ANONYMOUS 4 | SATURDAY, SEPT. 27, DURHAM
8 p.m., $10-$42
1336 Campus Dr
Farewell tours are bittersweet, but the vocal ensemble Anonymous 4 has been here before. In 2004, the group tried to move on to other pursuits, but it didn’t stick.
When they visit Durham this weekend, though, it will be their final trip before disbanding during their 2015-2016 season. This “Grace and Glory” tour really is the last call for Anonymous 4. And haven’t they done enough? Since their impromptu formation in 1986, the vocal quartet has sold millions of albums of ethereal medieval music, plus folksong, gospel and shape-note singing. They’ve shared commissions and collaborations with A-list contemporary composers.

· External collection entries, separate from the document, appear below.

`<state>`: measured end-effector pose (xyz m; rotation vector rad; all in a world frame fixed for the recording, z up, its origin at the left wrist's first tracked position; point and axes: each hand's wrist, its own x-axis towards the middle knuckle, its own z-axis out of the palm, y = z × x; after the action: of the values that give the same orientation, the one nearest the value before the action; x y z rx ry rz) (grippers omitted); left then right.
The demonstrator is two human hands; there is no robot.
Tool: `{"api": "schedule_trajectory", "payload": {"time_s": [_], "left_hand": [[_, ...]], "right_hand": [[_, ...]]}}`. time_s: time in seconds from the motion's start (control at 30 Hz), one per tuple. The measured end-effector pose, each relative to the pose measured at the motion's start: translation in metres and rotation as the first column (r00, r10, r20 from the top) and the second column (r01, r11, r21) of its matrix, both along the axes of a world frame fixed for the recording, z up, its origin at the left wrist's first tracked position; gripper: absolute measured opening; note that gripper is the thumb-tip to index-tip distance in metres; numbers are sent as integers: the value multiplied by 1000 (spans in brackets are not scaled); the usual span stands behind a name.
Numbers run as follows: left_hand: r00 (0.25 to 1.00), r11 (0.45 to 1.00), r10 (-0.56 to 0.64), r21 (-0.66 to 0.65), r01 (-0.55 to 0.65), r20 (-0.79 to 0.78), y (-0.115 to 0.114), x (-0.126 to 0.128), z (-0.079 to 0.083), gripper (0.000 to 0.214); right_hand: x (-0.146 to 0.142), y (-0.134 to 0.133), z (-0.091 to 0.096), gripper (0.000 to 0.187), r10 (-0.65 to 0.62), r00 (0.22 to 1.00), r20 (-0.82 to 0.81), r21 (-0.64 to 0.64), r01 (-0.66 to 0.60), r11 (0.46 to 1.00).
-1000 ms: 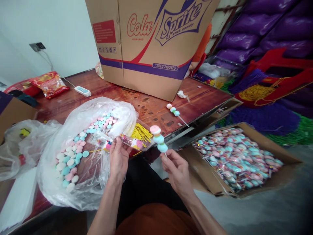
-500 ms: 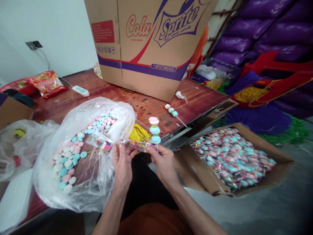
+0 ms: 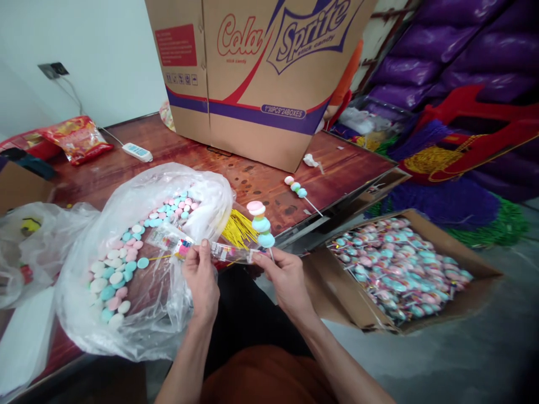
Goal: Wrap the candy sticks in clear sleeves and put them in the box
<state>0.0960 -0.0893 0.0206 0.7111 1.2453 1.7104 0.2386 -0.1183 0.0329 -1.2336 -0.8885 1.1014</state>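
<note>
My left hand (image 3: 202,285) pinches a clear printed plastic wrapper (image 3: 229,252), which stretches across to my right hand (image 3: 287,281). The right fingers are closed on the wrapper's other end and on the stick of a marshmallow skewer (image 3: 261,225). Pink, white and blue pieces sit stacked on that stick, upright above the fingers and outside the wrapper. Left of my hands lies an open clear plastic bag (image 3: 80,314) with loose marshmallows (image 3: 112,275) in it. Yellow twist ties (image 3: 240,229) lie just behind the wrapper.
Another marshmallow skewer (image 3: 296,187) lies near the table's right edge. A tall carton (image 3: 248,132) stands at the back, an orange sleeve (image 3: 354,73) partly behind it. At lower right, an open box (image 3: 353,314) holds many wrapped candies. A red snack packet (image 3: 78,139) lies back left.
My left hand has shifted slightly left, and the wrapper now spans a wider gap between my hands. The skewer in my right hand leans a little more to the left.
</note>
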Motion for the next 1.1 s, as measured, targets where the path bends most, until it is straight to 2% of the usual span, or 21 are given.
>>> {"api": "schedule_trajectory", "payload": {"time_s": [0.13,0.27,0.47,0.63,0.7,0.87,1.0,1.1], "left_hand": [[982,995,-89,-34,96,169,2,-2,0,34],[961,992,-106,-34,118,255,5,-3,-1,37],[939,997,17,-71,8,343,7,2,0,35],[895,978,-141,-80,192,424,-4,10,10,46],[890,966,-159,-119,230,427,-9,13,12,42],[889,965,-119,-158,208,443,-8,16,12,28],[859,955,-40,-232,183,511,1,13,12,29],[862,957,-20,-240,163,506,7,8,12,32]], "right_hand": [[-1,2,0,25,-28,999,-19,-7,28,1000],[-3,2,-2,21,-37,999,-25,-25,36,999],[-5,5,-3,25,-60,997,-41,-36,58,998],[-4,11,0,27,-117,993,-23,-17,116,993],[-3,12,2,27,-118,993,8,-9,118,993],[-5,12,7,29,-73,993,93,-15,75,997],[1,7,12,37,-45,988,150,31,41,999],[12,-2,13,39,-76,976,203,90,58,994]]}}
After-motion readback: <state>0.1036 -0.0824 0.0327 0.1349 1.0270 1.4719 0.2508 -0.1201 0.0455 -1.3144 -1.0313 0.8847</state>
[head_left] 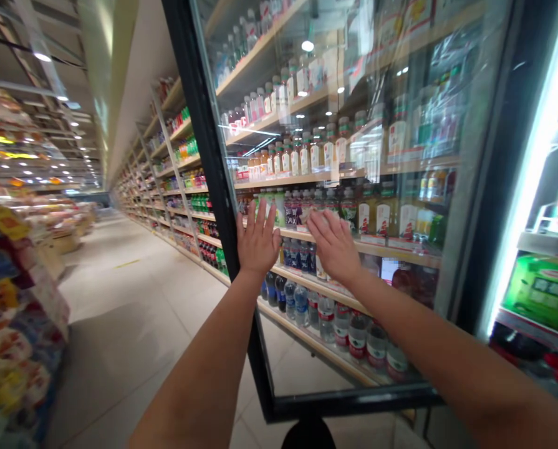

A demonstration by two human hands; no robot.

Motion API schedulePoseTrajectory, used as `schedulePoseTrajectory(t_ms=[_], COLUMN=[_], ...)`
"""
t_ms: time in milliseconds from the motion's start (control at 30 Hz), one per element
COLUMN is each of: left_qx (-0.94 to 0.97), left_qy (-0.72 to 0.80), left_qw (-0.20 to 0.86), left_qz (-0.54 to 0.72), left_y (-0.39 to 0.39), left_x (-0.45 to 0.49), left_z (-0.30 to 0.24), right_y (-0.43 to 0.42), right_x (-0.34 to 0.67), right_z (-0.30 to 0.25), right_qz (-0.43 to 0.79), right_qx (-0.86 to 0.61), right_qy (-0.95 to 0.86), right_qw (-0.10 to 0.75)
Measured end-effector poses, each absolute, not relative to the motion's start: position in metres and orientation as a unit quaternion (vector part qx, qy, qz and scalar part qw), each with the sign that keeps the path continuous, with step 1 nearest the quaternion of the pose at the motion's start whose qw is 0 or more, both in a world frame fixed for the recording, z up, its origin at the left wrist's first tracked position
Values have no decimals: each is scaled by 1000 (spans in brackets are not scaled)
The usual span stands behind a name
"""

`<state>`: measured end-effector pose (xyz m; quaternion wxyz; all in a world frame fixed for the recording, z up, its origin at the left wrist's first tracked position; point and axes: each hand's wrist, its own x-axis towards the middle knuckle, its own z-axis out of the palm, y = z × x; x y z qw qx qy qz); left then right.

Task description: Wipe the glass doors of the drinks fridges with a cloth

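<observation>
A tall glass door with a black frame (204, 131) swings out from a lit cooler on the right. My left hand (257, 240) lies flat against the glass close to the door's free edge, fingers spread and holding nothing. My right hand (333, 245) presses flat on the glass just to its right, fingers stretched out and empty. Through the pane I see shelves of drink bottles (307, 156) along the aisle.
Long shelving (185, 181) with bottles runs down the aisle on the right side. A colourful goods display (12, 312) stands at the left. The cooler interior (545, 287) with green packs glows at the far right. Tiled floor (133, 312) stretches ahead.
</observation>
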<state>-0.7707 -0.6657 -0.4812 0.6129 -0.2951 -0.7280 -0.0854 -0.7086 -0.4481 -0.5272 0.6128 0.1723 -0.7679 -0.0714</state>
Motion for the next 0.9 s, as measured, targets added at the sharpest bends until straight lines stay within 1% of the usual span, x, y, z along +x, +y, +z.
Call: schedulePoseTrajectory(t_ms=[100, 167, 200, 333, 367, 400, 500, 533, 600, 700, 767, 833, 900], left_qx=[-297, -300, -300, -294, -293, -293, -298, -300, -302, -298, -297, -300, -302], left_qy=[-725, -726, -728, -729, -729, -729, -732, -732, -731, -731, -730, -730, -733], left_qw=[617, 614, 611, 613, 613, 613, 605, 603, 603, 606, 607, 606, 601], left_qz=[-78, -83, -86, -82, -80, -81, -95, -99, -102, -100, -98, -98, -103], left_y=[-666, -665, -665, -665, -665, -665, -664, -664, -664, -664, -664, -664, -664], left_x=[-770, -771, -771, -773, -773, -773, -772, -772, -771, -771, -771, -771, -770], left_z=[-481, -480, -480, -480, -480, -480, -480, -479, -479, -478, -478, -478, -478], right_y=[-438, -427, -421, -399, -395, -391, -375, -368, -354, -338, -336, -338, -339], right_x=[-708, -708, -707, -704, -703, -701, -696, -695, -694, -695, -695, -693, -690], right_z=[-551, -550, -544, -528, -532, -540, -561, -561, -550, -525, -528, -549, -574], right_qz=[-172, -199, -183, -60, -55, -67, -147, -166, -168, -100, -59, -60, -97], right_qx=[309, 354, 333, 153, 150, 176, 319, 344, 324, 199, 146, 164, 236], right_qy=[-748, -743, -752, -773, -773, -774, -772, -768, -769, -766, -760, -766, -779], right_qw=[562, 532, 538, 613, 615, 604, 529, 513, 525, 603, 630, 618, 572])
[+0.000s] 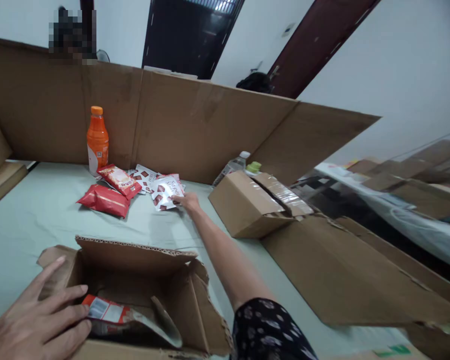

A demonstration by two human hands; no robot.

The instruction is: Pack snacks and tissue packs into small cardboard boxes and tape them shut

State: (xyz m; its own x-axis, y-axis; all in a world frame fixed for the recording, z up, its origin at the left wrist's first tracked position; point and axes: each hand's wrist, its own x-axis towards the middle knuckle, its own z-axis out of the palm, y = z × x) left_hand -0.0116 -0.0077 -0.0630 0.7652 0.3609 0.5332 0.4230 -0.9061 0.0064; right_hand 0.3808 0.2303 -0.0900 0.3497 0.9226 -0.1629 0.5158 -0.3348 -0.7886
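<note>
An open cardboard box (pixel 135 245) stands close in front of me, with a red and white packet (pixel 107 311) lying inside. My left hand (pixel 41 315) rests on the box's left side, fingers spread and reaching over the edge. Farther out, my right hand (pixel 187 201) pinches the edge of a white snack pouch (pixel 166 192) with red-brown pictures. Behind that pouch lies another similar white pouch (pixel 145 176). Left of them are a red packet with a pale picture (pixel 120 181) and a plain red packet (pixel 104 201), the first overlapping the second.
An orange drink bottle (pixel 97 142) stands upright by the cardboard wall (pixel 195 125). At right, a closed carton (pixel 243 205) sits before a clear bottle (pixel 234 165) and a green cap (pixel 254 167). A long cardboard panel (pixel 345 270) borders the pale-covered table (pixel 15 225).
</note>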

While two members of the ensemble are stoking their vocal engines to expand their careers, the other half is switching tracks altogether. Susan Hellauer will devote herself fully to Chant Village, an organization that raises understanding of global sacred music. Jacqueline Horner-Kwiatek is off to Julliard for a doctorate in voice. But Ruth Cunningham and Marsha Genensky are stepping off the stage to practice sound healing and teach music community workshops, respectively.
A final visit to Durham seems paramount for the group. They’ve performed residencies at Duke, and in 2012, they delivered a ballyhooed collaboration with the Mountain Goats in Reynolds Industries Theater. Bespeaking that relationship, their final program is a long love letter to this audience, essentially comprising two albums of material.
Though centuries removed from each other, both sets mix the secular and the sacred. Anonymous 4 begins with the 13th-century Marie et Marion cycle, which describes the virtues of the Virgin Mary and a shepherdess named Marion. In the piece’s final section, sacred and secular texts comingle, the four voices driving them at the same time.
The group closes by revisiting its final album, a compendium of Civil War-era hymns and folk songs. Newly arranged for Anonymous 4, these pieces commemorate not only the 150th anniversary of the war’s end but mark the ensemble’s conclusion, too. Expect tears during the final trio of “Shall We Gather at the River,” “Parting Friends (Farewell, My Friends)” and “Angel Band.” After almost 30 years of holy, relevant music, Anonymous 4 will be missed.